A common feature of severe COVID-19 is massive hypercoagulability with prominent elevation of D-dimer and fibrin/fibrin degradation products as in patients 2 and 3 [17,18,19]. This profound coagulopathy is considered responsible for the high incidence of thrombotic events and may be one reason for the high mortality in patients with cardiovascular risk factors and evidence of myocardial damage. Our autopsy findings support this contention, since endotheliitis with microthrombus formation and involvement of medium-sized vessels leading to pulmonary infarcts were prominent; however, obvious myocardial damage or lymphocytic inflammation was lacking. The neutrophilic capillaritis in patient 1 with short disease course indicates that severe endothelial damage due to viral infection, cytokines and induction of neutrophil extracellular traps (NETs) with endothelial apoptosis, and breakdown of the epithelial-endothelial barrier may be an early event in fatal cases [4, 6]. The massive vascular inflammation occasionally also observed in medium-sized vessels as shown in Fig. 3 is unusual for viral pneumonia without bacterial superinfection and may be a discerning feature of severe COVID-19. The hypercoagulability may also contribute to the observed mortality by triggering cardiovascular events before the development of severe pulmonary disease [11, 20, 21]. The frequent occurrence of pulmonary thromboembolism in fatal COVID-19 has recently been documented in an autopsy study [7, 8]. We assume that the combination of NET formation with their known pro-thrombogenic features, cytokine priming, and direct viral cytopathic effect on endothelia can rapidly induce disseminated intravascular coagulation [17, 22, 23].

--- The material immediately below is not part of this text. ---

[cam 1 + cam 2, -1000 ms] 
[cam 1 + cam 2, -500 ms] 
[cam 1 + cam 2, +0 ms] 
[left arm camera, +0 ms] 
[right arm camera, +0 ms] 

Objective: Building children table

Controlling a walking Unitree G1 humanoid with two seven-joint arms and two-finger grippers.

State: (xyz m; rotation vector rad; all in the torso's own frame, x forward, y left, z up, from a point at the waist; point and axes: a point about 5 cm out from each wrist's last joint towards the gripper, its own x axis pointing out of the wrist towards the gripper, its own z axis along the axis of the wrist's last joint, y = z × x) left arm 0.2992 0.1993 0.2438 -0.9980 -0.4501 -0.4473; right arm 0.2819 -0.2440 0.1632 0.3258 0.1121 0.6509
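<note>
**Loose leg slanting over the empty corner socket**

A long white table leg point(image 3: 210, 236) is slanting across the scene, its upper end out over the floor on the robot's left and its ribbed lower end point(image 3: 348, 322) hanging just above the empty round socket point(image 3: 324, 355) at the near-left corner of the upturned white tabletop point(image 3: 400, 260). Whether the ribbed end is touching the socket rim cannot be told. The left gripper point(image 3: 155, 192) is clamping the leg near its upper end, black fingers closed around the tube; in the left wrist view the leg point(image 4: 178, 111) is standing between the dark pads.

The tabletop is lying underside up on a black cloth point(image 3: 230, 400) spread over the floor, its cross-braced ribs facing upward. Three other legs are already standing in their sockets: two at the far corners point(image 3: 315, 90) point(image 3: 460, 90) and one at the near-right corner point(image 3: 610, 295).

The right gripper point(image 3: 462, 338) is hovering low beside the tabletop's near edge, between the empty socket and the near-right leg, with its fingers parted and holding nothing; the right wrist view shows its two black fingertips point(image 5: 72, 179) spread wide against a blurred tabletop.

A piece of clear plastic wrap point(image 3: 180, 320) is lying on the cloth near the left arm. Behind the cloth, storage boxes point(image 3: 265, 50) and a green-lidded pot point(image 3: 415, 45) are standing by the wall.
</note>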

In terms of risk factors and comorbidities, our four patients reflect the risk profiles observed during the pandemia [3, 11, 20]. Obesity, diabetes, hypertension, and pulmonary and cardiovascular disease are highly prevalent in patients with severe or fatal SARS-CoV-2 infection [3, 10, 11, 20]. The laboratory findings observed in patients 2 and 3 reflect common risk factors of fatal outcome, namely, lymphopenia; increased D-dimers; evidence of massive systemic inflammation including high levels of CRP, procalcitonin, and IL-6 during acute disease; and in the final stages massive ALT/AST elevation [1, 3, 4, 7, 11, 20]. The liver damage observed in our patients is likely not due to local inflammation or direct cytopathic effects of SARS-CoV-2, given the absence of viral RNA, but probably is a combination of cytokine-induced, metabolic, and ultimately hypoxic damage, as evidenced by massive centroacinar necrosis in patient 3 [24].


Clinical autopsies promote our understanding of COVID-19 pathogenesis through assessment of tissue damage, virus distribution, and causes of death. In addition to severe pulmonary disease, disseminated coagulation and thrombus formation triggered by multifactorial endothelial damage are frequent events in fatal SARS-CoV-2 infection.